Directions
Copy the data below. Keep every line exactly as it is.

Collected data
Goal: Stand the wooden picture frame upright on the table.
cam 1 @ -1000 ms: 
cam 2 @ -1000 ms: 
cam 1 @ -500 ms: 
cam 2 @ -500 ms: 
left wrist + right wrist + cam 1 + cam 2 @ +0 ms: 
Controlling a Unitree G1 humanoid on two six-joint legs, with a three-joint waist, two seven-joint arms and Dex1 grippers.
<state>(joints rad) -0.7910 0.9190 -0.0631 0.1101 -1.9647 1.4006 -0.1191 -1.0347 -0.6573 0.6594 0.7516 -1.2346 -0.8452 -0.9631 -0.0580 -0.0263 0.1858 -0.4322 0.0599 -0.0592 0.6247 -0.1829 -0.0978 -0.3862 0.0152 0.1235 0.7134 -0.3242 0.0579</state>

Solution to the problem
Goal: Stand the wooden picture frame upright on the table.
cam 1 @ -1000 ms: 
cam 2 @ -1000 ms: 
cam 1 @ -500 ms: 
cam 2 @ -500 ms: 
left wrist + right wrist + cam 1 + cam 2 @ +0 ms: 
Controlling a Unitree G1 humanoid on two six-joint legs, with a three-joint waist, two seven-joint arms and Dex1 grippers.
<state>(joints rad) -0.7910 0.9190 -0.0631 0.1101 -1.9647 1.4006 -0.1191 -1.0347 -0.6573 0.6594 0.7516 -1.2346 -0.8452 -0.9631 -0.0580 -0.0263 0.1858 -0.4322 0.0599 -0.0592 0.6247 -0.1829 -0.0978 -0.3862 0.0152 0.1235 0.7134 -0.3242 0.0579</state>

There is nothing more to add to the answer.